_YOUR GOAL_
Reproduce all of the data exactly, with no line skipped.

_DATA BLOCK_
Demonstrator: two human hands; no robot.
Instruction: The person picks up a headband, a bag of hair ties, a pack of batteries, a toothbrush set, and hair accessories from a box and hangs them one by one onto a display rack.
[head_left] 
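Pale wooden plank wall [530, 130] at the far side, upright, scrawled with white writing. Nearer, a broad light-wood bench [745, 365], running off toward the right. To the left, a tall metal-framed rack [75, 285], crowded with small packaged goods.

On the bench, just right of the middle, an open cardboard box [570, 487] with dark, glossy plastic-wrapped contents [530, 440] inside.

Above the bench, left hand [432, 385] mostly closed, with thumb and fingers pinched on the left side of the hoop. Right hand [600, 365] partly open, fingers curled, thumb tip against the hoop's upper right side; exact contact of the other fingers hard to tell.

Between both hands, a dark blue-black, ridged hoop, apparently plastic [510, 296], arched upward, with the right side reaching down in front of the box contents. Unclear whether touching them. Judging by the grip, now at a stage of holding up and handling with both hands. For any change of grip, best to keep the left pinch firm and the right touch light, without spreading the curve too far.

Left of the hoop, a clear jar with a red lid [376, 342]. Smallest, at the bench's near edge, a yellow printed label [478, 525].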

_ANSWER FOR THE TASK_
Demonstrator: two human hands; no robot.
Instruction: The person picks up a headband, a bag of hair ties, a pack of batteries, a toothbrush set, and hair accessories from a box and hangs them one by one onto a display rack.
[head_left] 
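Pale wooden plank wall [530, 130] at the far side, upright, scrawled with white writing. Nearer, a broad light-wood bench [745, 365], running off toward the right. To the left, a tall metal-framed rack [75, 285], crowded with small packaged goods.

On the bench, just right of the middle, an open cardboard box [570, 487] with dark, glossy plastic-wrapped contents [530, 440] inside.

Above the bench, left hand [432, 385] mostly closed, with thumb and fingers pinched on the left side of the hoop. Right hand [600, 365] partly open, fingers curled, thumb tip against the hoop's upper right side; exact contact of the other fingers hard to tell.

Between both hands, a dark blue-black, ridged hoop, apparently plastic [510, 296], arched upward, with the right side reaching down in front of the box contents. Unclear whether touching them. Judging by the grip, now at a stage of holding up and handling with both hands. For any change of grip, best to keep the left pinch firm and the right touch light, without spreading the curve too far.

Left of the hoop, a clear jar with a red lid [376, 342]. Smallest, at the bench's near edge, a yellow printed label [478, 525].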

This answer leaves nothing further to address.